What the task asks
Please reproduce the data below exactly, from the first line through the line containing "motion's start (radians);", and leave every later line out.

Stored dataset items
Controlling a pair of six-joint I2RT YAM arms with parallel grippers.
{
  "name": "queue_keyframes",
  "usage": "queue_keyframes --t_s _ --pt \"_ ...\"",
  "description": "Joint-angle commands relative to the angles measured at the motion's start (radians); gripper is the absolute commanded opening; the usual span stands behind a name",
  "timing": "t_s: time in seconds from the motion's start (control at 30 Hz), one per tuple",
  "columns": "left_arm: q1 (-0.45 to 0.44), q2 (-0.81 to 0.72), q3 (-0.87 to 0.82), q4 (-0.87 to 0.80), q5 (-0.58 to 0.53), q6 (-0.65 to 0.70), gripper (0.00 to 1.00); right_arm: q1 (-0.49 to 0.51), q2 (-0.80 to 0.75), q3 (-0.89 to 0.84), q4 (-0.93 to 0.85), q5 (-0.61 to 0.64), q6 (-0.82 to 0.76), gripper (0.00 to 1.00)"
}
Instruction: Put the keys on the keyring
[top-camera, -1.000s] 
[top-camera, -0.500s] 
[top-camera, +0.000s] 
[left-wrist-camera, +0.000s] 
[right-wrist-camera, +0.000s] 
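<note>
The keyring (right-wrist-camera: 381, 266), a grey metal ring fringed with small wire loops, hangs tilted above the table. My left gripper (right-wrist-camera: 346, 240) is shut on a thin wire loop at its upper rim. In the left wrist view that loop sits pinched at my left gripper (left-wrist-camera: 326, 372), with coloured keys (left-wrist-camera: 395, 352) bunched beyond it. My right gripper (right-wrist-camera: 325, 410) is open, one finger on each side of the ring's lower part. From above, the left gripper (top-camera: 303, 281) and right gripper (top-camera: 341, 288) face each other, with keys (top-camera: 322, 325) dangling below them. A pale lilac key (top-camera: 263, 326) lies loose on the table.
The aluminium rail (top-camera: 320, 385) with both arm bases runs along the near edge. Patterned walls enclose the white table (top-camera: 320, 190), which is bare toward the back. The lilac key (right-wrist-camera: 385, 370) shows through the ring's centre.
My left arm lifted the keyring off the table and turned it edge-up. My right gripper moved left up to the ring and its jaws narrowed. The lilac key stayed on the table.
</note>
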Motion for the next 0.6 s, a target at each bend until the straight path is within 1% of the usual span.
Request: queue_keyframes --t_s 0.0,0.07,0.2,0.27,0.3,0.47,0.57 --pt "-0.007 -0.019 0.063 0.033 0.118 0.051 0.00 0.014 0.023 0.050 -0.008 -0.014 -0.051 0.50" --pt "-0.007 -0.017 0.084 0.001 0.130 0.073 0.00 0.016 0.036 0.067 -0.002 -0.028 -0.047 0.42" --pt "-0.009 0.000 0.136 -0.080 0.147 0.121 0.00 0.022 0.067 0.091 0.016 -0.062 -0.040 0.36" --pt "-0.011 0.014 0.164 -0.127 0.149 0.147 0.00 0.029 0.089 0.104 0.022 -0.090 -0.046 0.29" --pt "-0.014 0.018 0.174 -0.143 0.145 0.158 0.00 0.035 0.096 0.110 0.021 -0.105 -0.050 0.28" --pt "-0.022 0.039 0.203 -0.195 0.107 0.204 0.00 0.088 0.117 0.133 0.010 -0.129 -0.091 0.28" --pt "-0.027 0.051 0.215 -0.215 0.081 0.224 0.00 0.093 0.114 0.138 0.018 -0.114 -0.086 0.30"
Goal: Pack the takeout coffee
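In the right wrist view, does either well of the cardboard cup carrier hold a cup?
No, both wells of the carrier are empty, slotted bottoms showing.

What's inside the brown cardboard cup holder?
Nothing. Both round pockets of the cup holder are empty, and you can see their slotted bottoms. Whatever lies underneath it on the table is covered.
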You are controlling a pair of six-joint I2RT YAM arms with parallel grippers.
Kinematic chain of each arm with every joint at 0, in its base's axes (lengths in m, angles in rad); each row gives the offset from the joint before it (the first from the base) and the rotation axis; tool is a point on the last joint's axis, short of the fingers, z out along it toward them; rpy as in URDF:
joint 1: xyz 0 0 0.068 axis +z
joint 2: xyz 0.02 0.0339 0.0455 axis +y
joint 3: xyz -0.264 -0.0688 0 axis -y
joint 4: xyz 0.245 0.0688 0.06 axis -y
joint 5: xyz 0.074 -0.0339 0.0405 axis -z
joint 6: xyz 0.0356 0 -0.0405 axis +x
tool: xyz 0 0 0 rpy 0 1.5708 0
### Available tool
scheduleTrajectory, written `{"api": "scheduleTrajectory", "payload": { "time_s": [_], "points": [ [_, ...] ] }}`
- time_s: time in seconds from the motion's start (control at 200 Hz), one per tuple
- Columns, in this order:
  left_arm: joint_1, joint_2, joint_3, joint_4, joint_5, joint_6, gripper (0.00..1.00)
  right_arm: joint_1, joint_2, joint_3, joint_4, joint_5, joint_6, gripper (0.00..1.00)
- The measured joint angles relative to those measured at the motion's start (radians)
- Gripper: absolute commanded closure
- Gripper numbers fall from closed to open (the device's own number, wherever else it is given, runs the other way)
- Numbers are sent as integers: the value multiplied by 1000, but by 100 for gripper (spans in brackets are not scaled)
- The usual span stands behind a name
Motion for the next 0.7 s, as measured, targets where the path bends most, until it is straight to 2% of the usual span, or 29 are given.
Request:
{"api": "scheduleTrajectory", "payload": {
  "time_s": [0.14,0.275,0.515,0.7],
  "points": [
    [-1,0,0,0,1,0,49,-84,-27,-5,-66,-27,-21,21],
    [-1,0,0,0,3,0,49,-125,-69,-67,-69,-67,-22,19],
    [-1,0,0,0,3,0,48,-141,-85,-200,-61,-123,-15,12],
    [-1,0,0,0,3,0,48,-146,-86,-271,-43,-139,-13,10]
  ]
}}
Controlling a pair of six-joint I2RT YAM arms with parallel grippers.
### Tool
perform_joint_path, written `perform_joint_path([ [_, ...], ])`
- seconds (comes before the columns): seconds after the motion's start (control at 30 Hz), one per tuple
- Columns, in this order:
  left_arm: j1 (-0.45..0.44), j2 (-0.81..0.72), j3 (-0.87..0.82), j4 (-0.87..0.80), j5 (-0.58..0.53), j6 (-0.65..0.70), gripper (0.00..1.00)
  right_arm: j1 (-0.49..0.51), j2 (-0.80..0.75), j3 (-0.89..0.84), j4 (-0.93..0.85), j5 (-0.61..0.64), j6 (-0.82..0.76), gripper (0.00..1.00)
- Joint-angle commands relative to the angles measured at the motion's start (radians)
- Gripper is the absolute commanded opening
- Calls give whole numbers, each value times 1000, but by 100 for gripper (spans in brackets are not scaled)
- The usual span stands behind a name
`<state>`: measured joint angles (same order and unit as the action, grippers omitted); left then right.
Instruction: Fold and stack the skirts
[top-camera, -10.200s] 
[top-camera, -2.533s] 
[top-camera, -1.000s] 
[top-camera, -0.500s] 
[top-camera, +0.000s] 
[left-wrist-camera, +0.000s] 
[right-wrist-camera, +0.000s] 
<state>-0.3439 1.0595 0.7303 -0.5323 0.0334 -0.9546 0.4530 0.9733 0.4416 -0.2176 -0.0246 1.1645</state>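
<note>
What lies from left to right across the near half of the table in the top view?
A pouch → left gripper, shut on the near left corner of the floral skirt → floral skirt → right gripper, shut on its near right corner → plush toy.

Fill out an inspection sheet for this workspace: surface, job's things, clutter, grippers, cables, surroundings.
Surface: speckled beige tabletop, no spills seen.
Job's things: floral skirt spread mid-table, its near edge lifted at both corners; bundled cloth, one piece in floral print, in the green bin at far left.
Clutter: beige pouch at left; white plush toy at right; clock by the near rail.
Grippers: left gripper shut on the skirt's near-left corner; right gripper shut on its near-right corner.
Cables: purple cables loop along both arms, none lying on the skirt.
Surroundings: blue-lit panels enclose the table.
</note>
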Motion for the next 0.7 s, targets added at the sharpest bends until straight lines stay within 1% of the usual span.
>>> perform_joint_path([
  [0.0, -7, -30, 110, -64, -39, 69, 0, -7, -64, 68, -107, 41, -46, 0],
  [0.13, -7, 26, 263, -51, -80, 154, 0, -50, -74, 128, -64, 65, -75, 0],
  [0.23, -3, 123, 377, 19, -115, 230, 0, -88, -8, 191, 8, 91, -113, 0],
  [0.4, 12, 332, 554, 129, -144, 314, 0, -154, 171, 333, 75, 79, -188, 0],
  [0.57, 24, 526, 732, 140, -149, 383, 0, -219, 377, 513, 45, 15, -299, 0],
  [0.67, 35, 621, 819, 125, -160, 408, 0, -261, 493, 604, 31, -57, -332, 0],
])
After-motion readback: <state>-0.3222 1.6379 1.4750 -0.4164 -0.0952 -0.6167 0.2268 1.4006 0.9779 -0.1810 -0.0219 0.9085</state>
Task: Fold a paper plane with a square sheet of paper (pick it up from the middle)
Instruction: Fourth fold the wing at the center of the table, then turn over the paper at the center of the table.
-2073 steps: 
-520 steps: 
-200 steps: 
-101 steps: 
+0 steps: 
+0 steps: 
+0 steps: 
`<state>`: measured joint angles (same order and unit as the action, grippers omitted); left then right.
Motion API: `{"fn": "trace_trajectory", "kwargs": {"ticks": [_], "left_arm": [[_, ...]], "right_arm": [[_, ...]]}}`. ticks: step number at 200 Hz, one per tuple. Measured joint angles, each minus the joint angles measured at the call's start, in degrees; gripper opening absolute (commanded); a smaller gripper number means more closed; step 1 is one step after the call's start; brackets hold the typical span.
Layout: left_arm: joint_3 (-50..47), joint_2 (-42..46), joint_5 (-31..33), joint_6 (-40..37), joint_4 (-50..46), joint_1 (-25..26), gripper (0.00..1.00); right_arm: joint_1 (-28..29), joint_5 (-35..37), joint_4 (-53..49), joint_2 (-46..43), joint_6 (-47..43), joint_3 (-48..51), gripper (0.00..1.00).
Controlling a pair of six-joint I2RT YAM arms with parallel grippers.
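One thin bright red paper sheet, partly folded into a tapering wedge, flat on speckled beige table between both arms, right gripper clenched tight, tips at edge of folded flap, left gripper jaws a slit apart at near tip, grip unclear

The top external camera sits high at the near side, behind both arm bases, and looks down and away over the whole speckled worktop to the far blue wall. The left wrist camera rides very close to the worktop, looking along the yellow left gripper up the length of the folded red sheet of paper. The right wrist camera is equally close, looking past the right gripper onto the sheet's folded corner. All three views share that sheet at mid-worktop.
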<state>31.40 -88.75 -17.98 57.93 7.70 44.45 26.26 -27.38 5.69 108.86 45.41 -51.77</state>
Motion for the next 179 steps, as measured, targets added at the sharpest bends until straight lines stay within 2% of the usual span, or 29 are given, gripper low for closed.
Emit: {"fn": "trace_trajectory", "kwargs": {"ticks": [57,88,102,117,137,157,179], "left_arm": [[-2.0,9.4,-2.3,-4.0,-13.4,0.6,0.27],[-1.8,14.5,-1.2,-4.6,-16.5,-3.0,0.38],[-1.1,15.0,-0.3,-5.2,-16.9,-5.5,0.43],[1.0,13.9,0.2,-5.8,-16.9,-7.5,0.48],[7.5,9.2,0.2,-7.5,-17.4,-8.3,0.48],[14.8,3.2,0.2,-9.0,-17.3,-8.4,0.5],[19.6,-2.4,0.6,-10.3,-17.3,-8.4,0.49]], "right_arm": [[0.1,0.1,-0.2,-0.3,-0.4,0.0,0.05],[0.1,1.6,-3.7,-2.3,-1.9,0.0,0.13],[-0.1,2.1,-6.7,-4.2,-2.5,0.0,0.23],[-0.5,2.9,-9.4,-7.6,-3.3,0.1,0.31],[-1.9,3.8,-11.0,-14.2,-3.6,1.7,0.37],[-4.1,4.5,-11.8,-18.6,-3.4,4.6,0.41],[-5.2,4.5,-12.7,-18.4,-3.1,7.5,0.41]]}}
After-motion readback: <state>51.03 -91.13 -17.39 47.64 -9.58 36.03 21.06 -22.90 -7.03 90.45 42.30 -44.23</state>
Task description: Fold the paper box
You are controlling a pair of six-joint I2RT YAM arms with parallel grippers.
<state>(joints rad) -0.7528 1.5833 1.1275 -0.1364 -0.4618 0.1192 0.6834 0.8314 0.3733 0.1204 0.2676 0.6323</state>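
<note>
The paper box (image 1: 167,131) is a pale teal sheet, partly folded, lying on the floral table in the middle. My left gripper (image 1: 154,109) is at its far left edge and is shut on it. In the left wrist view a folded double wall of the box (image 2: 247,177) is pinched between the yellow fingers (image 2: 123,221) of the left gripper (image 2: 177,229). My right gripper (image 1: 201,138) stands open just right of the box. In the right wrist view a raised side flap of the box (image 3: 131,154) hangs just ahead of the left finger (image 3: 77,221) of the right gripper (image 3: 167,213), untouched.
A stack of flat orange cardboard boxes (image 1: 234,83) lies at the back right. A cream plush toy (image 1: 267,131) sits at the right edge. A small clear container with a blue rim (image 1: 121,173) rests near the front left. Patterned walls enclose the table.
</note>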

Exercise output
Controlling a pair of six-joint I2RT YAM arms with parallel grippers.
{
  "name": "queue_keyframes",
  "usage": "queue_keyframes --t_s _ --pt \"_ ...\"",
  "description": "Joint-angle commands relative to the angles measured at the motion's start (radians); gripper is the absolute commanded opening; the usual span stands behind a name",

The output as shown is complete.